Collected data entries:
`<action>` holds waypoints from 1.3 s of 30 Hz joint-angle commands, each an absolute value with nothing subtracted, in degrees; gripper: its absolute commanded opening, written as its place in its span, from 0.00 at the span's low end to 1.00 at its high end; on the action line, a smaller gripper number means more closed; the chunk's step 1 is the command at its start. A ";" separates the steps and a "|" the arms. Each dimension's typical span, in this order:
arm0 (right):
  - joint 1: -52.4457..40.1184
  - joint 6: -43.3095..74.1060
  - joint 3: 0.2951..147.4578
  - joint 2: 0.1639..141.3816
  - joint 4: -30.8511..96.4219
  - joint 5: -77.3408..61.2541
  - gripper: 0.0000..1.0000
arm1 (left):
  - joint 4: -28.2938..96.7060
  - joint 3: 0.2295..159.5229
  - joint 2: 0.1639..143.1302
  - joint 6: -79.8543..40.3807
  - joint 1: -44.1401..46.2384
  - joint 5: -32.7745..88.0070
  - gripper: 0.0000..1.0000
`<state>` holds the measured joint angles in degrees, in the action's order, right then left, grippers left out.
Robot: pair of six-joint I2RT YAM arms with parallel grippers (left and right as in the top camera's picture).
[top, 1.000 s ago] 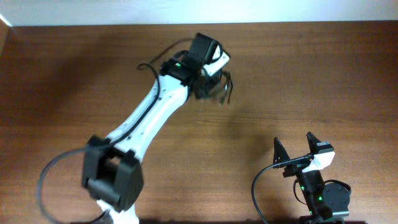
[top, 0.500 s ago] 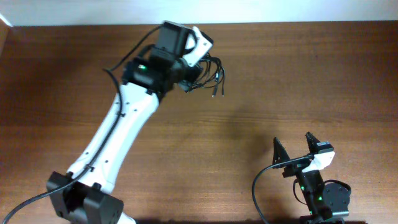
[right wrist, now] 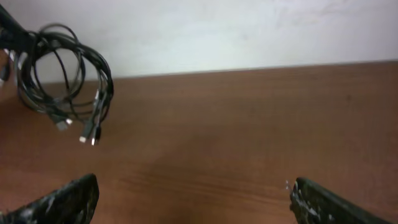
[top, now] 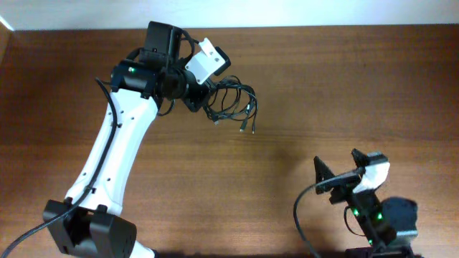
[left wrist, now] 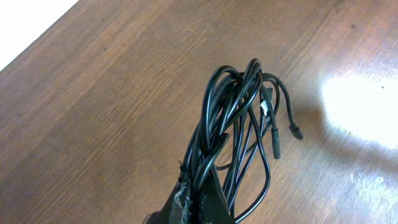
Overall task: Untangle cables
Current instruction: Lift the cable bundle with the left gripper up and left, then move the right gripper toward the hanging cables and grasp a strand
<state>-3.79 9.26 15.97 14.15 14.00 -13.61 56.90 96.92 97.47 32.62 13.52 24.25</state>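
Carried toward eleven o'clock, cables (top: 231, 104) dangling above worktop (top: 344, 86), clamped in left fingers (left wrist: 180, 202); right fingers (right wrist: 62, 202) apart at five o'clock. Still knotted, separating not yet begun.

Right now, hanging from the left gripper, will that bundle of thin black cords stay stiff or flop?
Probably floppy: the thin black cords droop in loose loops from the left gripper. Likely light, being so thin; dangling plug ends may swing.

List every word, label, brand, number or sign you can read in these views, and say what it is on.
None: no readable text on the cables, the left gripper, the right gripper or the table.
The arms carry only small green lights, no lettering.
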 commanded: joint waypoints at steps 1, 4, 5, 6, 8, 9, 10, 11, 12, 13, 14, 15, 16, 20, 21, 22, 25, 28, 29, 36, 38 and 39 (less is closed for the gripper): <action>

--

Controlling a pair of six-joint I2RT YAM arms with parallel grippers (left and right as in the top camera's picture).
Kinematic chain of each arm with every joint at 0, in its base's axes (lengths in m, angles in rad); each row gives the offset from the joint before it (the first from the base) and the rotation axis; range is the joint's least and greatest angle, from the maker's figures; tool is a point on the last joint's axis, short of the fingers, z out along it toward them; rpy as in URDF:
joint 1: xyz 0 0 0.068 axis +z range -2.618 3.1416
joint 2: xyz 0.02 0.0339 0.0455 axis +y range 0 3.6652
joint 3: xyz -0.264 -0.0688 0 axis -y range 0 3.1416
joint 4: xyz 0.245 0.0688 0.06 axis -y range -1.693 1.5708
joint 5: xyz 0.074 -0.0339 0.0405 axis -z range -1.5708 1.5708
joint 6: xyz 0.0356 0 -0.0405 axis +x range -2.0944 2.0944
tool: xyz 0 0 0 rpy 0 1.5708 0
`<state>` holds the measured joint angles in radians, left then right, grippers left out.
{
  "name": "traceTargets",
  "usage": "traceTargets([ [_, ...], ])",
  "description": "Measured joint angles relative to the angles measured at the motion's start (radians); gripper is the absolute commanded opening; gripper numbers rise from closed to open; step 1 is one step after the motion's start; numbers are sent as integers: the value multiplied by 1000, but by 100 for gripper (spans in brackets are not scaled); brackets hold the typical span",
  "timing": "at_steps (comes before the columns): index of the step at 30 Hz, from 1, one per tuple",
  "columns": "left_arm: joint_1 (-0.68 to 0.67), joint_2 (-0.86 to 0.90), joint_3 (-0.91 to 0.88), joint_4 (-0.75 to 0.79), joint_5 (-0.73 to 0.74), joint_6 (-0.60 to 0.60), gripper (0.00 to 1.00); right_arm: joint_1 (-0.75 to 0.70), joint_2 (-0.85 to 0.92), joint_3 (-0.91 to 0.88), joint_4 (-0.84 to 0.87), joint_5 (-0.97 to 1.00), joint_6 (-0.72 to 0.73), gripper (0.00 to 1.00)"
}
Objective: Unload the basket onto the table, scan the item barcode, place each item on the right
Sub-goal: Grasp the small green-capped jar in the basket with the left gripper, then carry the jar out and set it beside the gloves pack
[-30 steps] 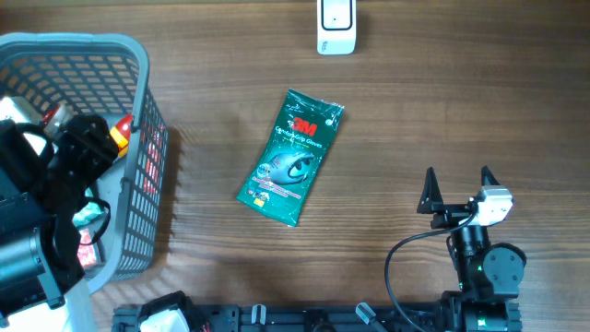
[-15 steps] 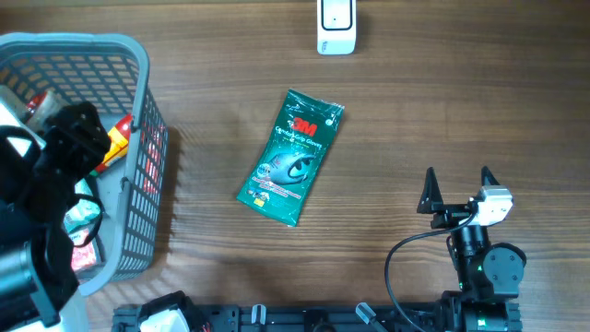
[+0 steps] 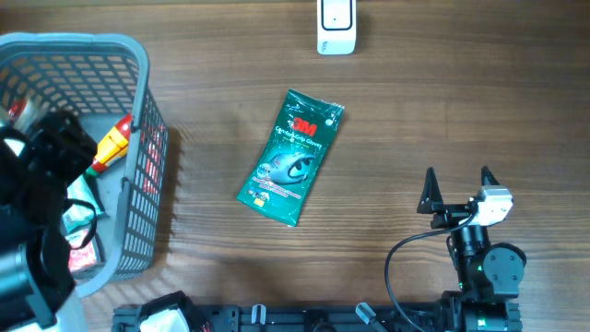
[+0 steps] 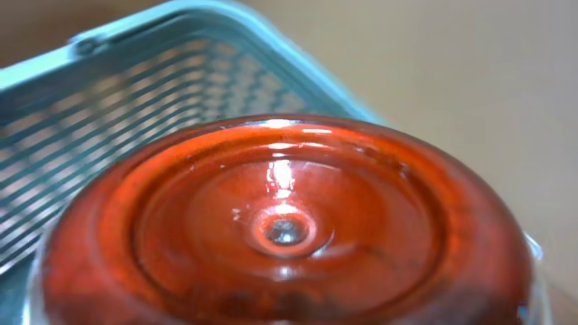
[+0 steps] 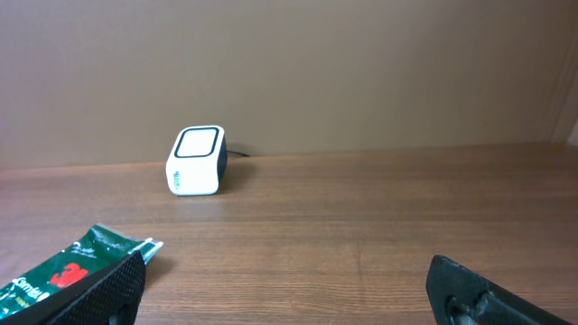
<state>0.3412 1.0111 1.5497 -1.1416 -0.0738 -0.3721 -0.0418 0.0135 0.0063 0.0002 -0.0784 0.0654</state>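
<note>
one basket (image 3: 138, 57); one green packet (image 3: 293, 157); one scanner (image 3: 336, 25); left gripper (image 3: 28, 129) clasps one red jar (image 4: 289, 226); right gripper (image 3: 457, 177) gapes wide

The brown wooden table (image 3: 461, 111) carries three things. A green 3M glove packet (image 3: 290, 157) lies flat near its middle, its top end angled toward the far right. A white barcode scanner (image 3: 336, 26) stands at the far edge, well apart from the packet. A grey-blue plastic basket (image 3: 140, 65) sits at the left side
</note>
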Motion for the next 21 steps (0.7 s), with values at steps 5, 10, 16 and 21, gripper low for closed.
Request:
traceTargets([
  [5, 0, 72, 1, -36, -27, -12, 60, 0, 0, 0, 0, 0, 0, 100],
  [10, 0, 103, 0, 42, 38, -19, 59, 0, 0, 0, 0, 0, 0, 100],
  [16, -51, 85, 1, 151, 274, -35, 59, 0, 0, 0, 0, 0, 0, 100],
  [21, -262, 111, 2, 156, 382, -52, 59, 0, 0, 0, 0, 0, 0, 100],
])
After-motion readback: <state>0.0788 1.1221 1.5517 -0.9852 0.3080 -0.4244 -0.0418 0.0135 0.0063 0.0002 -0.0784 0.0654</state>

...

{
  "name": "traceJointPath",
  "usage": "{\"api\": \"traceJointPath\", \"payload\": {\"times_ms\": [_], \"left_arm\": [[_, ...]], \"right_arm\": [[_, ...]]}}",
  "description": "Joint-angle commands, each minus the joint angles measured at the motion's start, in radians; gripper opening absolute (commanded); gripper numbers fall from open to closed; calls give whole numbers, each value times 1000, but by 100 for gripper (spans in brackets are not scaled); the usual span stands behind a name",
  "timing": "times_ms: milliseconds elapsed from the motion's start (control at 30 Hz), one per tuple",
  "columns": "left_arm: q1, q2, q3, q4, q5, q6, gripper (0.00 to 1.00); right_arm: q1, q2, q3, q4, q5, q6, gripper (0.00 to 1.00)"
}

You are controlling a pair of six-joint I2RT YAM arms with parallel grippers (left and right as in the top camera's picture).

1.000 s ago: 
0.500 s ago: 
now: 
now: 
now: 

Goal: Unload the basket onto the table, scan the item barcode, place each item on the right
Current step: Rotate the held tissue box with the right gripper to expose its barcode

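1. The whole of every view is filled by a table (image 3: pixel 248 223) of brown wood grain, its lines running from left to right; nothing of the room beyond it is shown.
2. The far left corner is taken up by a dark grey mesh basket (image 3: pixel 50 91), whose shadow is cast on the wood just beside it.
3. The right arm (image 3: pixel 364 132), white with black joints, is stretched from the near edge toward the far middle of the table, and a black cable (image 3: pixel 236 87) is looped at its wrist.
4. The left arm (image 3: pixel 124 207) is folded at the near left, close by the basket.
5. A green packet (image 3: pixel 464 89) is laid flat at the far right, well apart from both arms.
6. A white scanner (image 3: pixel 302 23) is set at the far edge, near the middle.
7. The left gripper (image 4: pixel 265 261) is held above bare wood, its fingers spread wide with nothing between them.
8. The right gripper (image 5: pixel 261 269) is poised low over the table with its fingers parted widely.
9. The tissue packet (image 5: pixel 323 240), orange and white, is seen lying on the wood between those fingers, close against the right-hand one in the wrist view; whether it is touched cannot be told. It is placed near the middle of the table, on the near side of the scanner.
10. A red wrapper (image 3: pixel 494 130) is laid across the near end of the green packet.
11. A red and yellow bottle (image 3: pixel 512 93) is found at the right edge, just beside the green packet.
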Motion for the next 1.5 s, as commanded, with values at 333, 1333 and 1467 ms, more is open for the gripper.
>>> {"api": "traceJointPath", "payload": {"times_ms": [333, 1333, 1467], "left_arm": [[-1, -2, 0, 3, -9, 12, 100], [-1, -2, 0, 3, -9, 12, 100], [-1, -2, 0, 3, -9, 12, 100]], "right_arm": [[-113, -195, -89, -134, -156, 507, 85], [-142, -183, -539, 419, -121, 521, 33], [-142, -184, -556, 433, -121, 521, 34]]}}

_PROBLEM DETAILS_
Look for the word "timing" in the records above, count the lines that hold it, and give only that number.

_ANSWER TO THE PROBLEM_
2